Cada 23 de octubre, la Iglesia recuerda a San Juan de Capistrano (1386-1456), fraile franciscano nacido en la ciudad de Capistrano, antiguo Reino de Nápoles (Italia), el 24 de junio de 1386. Hijo de un prominente barón alemán, Juan fue abogado y después juez, incluso llegó a desempeñarse como gobernador de Perugia.

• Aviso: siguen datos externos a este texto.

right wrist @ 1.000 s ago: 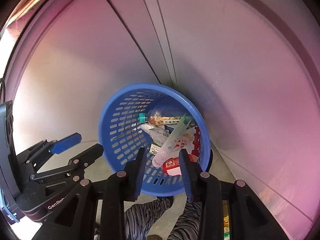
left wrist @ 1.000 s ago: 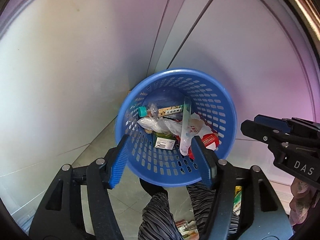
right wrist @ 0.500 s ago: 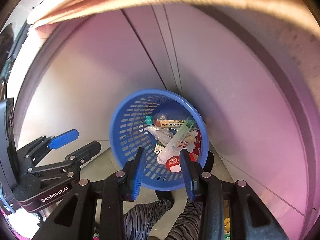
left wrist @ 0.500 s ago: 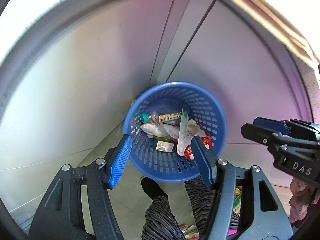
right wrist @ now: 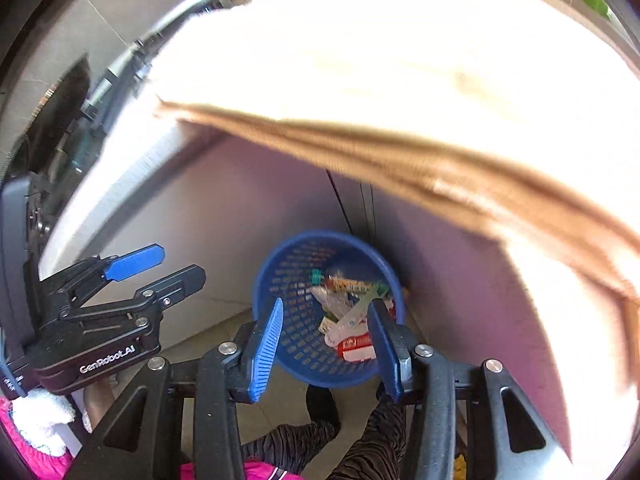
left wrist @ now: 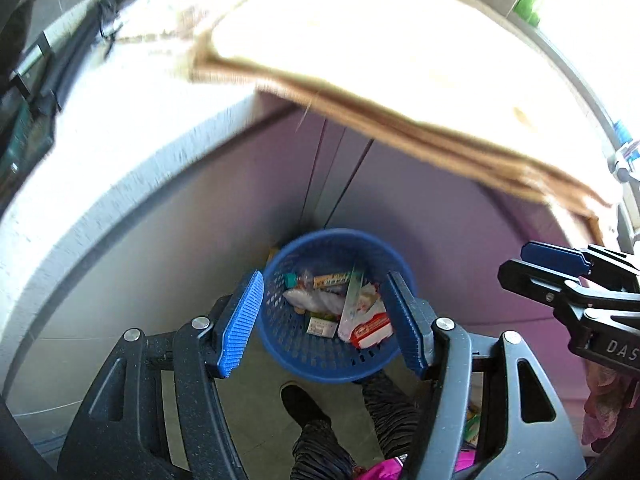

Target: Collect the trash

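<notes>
A blue perforated trash basket stands on the floor in a corner, seen from above; it also shows in the right wrist view. Inside lie a bottle with a teal cap, a red and white box, clear plastic wrappers and a white slip. My left gripper is open and empty, high above the basket. My right gripper is open and empty, also above it. Each gripper shows in the other's view, the right one and the left one.
A pale countertop with a brown edge juts out above the basket. White and lilac cabinet panels close the corner. The person's striped legs and dark shoe stand on the tile floor below. Some packets lie on the floor at right.
Both grippers have risen away from the basket, which looks smaller now. The countertop has come into view at the top. The right gripper's fingers stand wider apart.
</notes>
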### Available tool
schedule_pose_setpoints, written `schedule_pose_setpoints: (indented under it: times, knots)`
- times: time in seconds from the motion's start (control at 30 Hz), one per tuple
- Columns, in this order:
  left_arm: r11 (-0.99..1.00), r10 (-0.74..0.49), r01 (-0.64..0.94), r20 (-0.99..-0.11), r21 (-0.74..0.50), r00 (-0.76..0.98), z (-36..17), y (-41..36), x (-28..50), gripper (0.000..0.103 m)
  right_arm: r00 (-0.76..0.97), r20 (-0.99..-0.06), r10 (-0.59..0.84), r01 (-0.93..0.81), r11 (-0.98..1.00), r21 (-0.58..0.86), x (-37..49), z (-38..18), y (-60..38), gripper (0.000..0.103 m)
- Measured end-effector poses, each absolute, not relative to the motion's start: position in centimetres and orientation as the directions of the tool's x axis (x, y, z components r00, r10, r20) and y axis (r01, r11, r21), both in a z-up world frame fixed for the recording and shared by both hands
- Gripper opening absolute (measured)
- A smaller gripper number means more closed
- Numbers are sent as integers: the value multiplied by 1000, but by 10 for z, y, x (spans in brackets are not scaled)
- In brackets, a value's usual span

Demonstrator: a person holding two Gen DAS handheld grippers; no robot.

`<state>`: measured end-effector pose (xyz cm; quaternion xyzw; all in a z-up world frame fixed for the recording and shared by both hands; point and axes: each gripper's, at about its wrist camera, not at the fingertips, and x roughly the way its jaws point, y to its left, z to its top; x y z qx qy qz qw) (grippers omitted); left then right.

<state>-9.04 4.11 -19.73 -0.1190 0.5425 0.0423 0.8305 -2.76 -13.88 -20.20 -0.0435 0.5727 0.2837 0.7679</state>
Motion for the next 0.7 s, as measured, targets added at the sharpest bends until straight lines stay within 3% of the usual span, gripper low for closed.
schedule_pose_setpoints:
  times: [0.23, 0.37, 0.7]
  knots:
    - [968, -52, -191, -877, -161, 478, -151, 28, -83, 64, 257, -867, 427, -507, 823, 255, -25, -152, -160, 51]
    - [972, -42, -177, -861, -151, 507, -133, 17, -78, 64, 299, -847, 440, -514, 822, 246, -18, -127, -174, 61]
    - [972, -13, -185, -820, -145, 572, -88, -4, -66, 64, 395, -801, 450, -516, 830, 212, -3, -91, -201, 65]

Una vez consagrado completamente al servicio de Dios, se convirtió en misionero, predicador y defensor de la fe.
A raíz de la intervención que tuvo al lado de las huestes cristianas durante el llamado ‘Sitio de Belgrado’ (1456), fue nombrado patrón de los capellanes militares en 1984.
Un hombre en pos de la justicia
Habiendo desarrollado una promisoria carrera secular, a los 30 años, tuvo un sueño en el que vio a San Francisco de Asís que lo llamaba a ser parte de la Orden de los Frailes Menores. Para Juan aquel sueño fue la confirmación del deseo que le encendía el corazón: consagrarse al servicio de los más necesitados. Él mismo había sufrido la carencia de todo cuando tuvo que pasar un tiempo en prisión, en momentos en los que la ciudad había caído en manos de sus enemigos, la familia Malatesta.

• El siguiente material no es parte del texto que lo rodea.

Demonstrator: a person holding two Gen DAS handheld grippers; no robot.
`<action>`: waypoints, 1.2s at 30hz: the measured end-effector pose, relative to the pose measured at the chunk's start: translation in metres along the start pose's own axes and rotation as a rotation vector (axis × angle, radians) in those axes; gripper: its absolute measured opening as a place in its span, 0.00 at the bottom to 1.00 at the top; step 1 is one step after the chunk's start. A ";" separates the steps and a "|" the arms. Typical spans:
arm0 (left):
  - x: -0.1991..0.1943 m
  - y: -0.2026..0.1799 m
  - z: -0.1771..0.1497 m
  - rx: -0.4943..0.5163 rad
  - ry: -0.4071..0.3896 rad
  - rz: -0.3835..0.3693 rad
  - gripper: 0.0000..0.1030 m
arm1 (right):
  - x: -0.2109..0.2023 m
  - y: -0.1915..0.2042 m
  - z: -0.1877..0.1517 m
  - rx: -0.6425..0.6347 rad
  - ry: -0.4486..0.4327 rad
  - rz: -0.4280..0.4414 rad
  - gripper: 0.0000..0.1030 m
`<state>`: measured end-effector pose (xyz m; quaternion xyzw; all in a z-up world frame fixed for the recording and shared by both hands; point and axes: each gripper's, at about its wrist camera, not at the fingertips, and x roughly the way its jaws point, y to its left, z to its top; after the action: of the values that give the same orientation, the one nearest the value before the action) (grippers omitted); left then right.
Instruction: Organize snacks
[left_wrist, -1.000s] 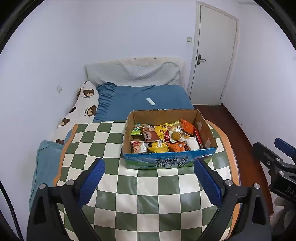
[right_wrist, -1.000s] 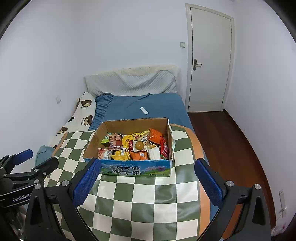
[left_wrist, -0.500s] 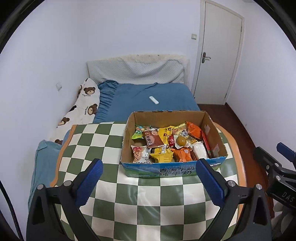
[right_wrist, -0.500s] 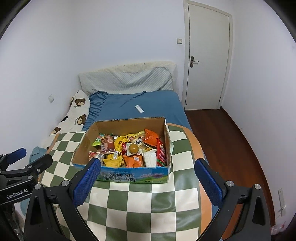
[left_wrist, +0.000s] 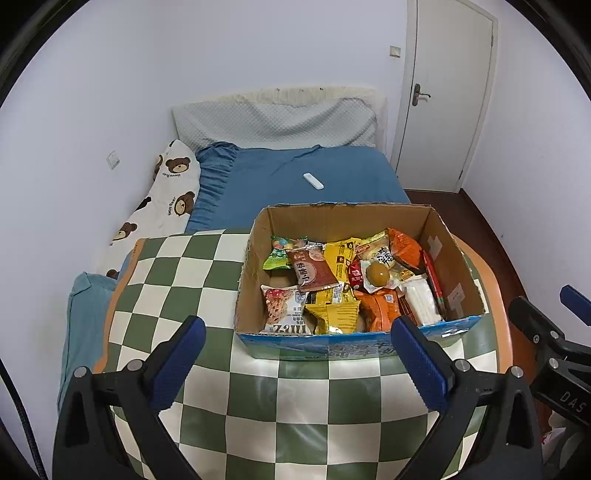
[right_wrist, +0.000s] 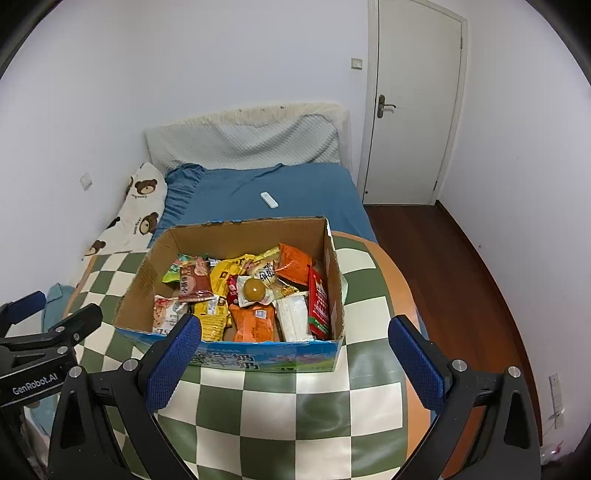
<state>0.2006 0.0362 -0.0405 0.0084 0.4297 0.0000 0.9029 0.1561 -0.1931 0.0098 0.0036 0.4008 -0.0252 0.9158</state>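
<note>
An open cardboard box (left_wrist: 448, 258) with a blue printed front stands on a round table with a green and white checkered cloth (left_wrist: 177, 266). It holds several snack packets: a brown one (left_wrist: 312, 271), yellow ones, orange ones (left_wrist: 380, 308), a white one and a round yellow sweet (left_wrist: 377, 274). The box also shows in the right wrist view (right_wrist: 236, 236). My left gripper (left_wrist: 299, 365) is open and empty, just in front of the box. My right gripper (right_wrist: 295, 362) is open and empty, at the box's front edge.
A bed with a blue sheet (left_wrist: 295, 173), a grey pillow and a bear-print pillow (left_wrist: 166, 199) lies behind the table. A white remote (left_wrist: 313, 181) lies on the bed. A white door (right_wrist: 413, 103) and dark wood floor (right_wrist: 461, 266) are to the right.
Both grippers have moved forward toward the box, which now looks larger and nearer. Both stay open and empty.
</note>
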 end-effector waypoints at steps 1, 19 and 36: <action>0.003 0.000 0.000 0.001 0.003 0.002 1.00 | 0.003 0.000 0.000 0.004 0.004 -0.001 1.00; 0.014 0.001 0.001 0.002 0.028 0.002 1.00 | 0.014 0.000 -0.003 0.007 0.027 -0.005 1.00; 0.005 -0.002 0.002 0.011 0.015 -0.009 1.00 | 0.008 -0.003 -0.005 0.028 0.033 0.009 1.00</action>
<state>0.2052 0.0340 -0.0434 0.0114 0.4365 -0.0062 0.8996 0.1578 -0.1960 0.0005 0.0187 0.4156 -0.0267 0.9090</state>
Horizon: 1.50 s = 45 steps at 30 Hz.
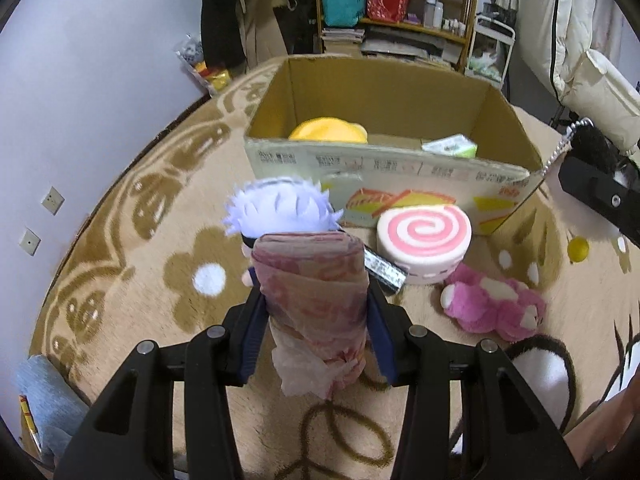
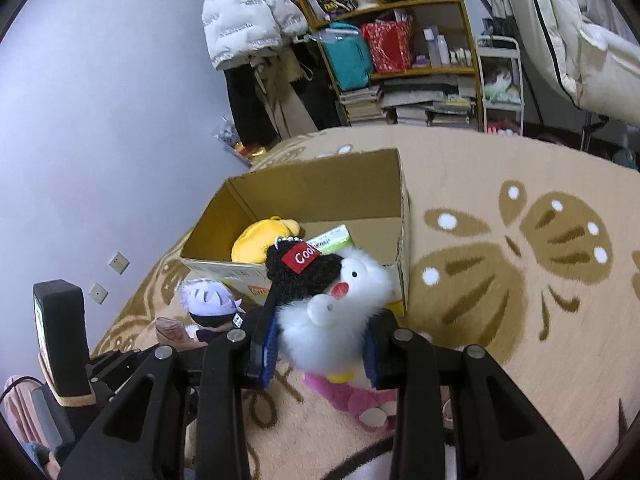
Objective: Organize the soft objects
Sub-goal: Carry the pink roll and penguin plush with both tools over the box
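Observation:
My left gripper [image 1: 316, 312] is shut on a rolled pink patterned cloth [image 1: 316, 300], held above the rug in front of the cardboard box [image 1: 384, 164]. A white-haired plush doll [image 1: 280, 210] lies just beyond it. My right gripper [image 2: 320, 340] is shut on a white fluffy plush with a black "Cool" hat [image 2: 332, 304], held above the rug near the box [image 2: 404, 240]. The box holds a yellow plush [image 1: 328, 131] and a green pack [image 1: 452, 146]. A pink spiral cake cushion [image 1: 424, 240] and a pink bear plush [image 1: 492, 304] lie on the rug.
The beige patterned rug [image 1: 160, 280] covers the floor. A cluttered shelf [image 1: 400, 4] and hanging coats [image 2: 248, 12] stand behind the box. A white padded chair [image 1: 580, 64] is at the right. A small yellow ball [image 1: 578, 249] lies on the rug.

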Tool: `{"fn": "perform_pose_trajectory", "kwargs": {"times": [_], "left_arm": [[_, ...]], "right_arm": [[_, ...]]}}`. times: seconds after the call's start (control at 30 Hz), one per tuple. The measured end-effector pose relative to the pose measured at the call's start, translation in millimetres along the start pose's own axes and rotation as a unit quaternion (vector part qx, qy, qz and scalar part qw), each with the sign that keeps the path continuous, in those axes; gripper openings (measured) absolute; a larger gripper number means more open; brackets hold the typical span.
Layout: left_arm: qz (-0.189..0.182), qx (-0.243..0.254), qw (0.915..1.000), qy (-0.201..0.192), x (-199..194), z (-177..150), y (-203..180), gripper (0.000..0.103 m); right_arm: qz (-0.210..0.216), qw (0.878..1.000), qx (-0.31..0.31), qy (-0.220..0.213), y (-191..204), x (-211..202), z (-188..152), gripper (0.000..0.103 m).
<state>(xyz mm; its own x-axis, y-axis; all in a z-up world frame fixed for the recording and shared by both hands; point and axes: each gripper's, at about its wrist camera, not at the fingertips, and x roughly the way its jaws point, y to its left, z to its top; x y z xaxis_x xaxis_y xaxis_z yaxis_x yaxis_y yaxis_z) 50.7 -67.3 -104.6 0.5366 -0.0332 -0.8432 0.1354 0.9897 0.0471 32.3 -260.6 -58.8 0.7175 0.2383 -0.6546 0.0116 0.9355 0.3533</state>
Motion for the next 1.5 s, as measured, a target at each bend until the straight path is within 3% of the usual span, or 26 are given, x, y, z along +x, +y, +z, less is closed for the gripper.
{"fn": "perform_pose_trajectory", "kwargs": {"times": [0.33, 0.77, 1.07, 1.23, 1.5], "left_arm": [[-0.001, -0.015, 0.9997, -0.021, 0, 11, 14, 0.044], [0.007, -0.010, 0.9956, -0.093, -34, 34, 17, 0.044], [0.019, 0.001, 0.9896, -0.142, -42, 76, 15, 0.044], [0.006, -0.002, 0.9894, -0.145, -43, 102, 14, 0.044], [0.017, 0.021, 0.9868, -0.160, -35, 140, 10, 0.044]], "right_arm": [[0.007, 1.000, -0.001, -0.023, -1, -3, 4, 0.035], [0.024, 0.997, -0.018, -0.067, 2, -15, 12, 0.035], [0.018, 0.996, -0.027, -0.084, 0, 1, 31, 0.035], [0.022, 0.995, -0.028, -0.090, -2, 13, 41, 0.035], [0.032, 0.995, -0.031, -0.090, -5, 39, 56, 0.035]]}}
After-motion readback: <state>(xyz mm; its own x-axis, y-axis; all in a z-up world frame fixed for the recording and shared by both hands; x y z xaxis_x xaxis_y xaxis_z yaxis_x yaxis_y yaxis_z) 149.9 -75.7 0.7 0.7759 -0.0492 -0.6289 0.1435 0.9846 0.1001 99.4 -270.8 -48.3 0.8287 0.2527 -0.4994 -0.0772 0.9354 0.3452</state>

Ya como miembro de la Orden, Juan empezó a destacar como buen estudiante y orador. Tuvo como preceptores a santos formadores, entre los que destacaba su maestro de Teología, San Bernardino de Siena (1380-1444), quien se convirtió en su amigo, y a quien tuvo que defender años más tarde de un conjunto de injustas acusaciones.

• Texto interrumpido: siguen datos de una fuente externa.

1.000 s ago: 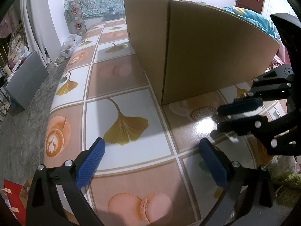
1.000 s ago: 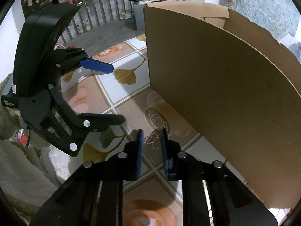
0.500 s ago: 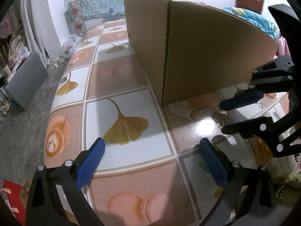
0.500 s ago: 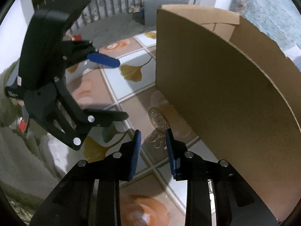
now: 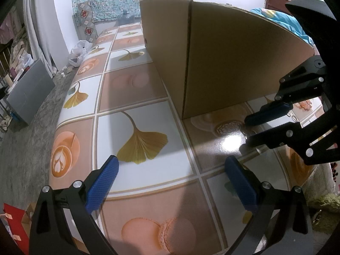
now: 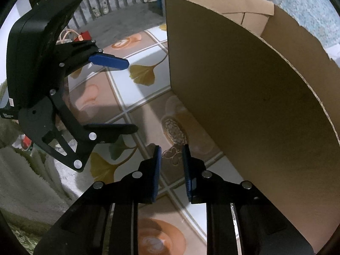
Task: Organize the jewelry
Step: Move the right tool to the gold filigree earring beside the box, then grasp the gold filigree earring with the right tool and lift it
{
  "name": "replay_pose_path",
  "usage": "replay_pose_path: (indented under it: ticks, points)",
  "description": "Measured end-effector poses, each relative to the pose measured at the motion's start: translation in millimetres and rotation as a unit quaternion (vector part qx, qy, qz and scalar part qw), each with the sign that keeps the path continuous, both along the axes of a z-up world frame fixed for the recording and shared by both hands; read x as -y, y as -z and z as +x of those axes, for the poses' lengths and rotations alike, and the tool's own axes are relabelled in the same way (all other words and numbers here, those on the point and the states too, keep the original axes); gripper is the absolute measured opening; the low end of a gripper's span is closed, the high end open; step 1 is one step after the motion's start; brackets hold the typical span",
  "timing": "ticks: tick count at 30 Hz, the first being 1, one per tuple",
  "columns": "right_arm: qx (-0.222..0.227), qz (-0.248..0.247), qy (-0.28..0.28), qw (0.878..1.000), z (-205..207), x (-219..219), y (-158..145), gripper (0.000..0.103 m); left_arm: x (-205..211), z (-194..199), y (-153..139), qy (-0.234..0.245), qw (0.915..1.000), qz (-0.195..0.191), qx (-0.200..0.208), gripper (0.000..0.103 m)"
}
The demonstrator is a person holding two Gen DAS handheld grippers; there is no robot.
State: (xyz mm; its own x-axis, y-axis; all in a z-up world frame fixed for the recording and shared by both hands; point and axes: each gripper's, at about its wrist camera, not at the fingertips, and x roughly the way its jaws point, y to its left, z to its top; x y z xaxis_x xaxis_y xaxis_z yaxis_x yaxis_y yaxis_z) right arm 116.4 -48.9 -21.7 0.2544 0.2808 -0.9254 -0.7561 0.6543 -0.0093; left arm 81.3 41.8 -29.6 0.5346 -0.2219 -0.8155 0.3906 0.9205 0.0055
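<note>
Now closing: right gripper [image 6: 171,150] jaws narrowing around a small gold butterfly-shaped piece of jewelry [image 6: 172,156] lying flat on the patterned tablecloth [image 5: 148,106], just in front of the cardboard box [image 6: 244,85]. Pads either side of the piece, not yet seen pressing on it; nothing lifted. Compared with a second back: jaws then almost shut, tips just short of the piece; half a second back, spread wider and shifted a little closer to the box; now drawing in again with the piece framed between the tips. Reads as a failed or abandoned first pinch, re-opened and re-aimed, second attempt under way. Jewelry itself apparently in the same spot throughout, near the printed round biscuit motif. From the left wrist view, right gripper lower and further into frame than before, tips down at the glare patch on the cloth. Left gripper [image 5: 172,182] wide open, empty, hovering over the ginkgo-leaf tile, unchanged across all three moments. Task barely begun: piece not yet secured, destination presumably the box. Thin, flat item on slick cloth; likely to slide out.
</note>
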Motion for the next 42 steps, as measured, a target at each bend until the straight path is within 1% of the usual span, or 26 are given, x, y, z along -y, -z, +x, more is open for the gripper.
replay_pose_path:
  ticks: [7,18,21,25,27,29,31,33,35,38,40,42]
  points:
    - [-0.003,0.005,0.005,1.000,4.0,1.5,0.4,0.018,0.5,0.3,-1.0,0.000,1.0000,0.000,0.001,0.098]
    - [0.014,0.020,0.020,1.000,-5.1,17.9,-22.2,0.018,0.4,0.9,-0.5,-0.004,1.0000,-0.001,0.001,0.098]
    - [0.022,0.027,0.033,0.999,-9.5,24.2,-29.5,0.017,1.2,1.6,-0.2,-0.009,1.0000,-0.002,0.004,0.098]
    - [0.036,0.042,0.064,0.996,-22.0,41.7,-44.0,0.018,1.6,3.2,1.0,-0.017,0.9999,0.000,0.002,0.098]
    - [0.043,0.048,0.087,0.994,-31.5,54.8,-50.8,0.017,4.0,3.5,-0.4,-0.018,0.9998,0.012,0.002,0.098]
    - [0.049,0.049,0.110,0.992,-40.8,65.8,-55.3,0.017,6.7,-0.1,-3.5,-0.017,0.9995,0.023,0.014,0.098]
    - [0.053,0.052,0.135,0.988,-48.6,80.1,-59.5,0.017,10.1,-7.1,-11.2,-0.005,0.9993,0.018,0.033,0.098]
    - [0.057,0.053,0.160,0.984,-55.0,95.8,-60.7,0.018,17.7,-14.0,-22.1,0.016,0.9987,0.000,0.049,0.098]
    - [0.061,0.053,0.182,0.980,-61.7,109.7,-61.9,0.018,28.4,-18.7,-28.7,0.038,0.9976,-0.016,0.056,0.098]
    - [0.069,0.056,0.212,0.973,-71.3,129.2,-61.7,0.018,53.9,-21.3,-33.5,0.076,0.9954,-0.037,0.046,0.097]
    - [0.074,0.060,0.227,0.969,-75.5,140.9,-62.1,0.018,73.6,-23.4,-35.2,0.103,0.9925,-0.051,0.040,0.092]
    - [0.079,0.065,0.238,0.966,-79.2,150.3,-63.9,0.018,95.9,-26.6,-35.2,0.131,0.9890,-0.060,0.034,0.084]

Como sacerdote, Juan de Capistrano se convertiría en un predicador querido y admirado. Combatió el denominado “fraticismo”, herejía que pretendía distorsionar el mensaje evangélico echando mano de la regla y la espiritualidad franciscana. Debido al santo celo que mostró en estas arenas, a San Juan le cayó el apelativo de “Columna de la observancia” llegando a integrar la lista de los principales reformadores de la Orden.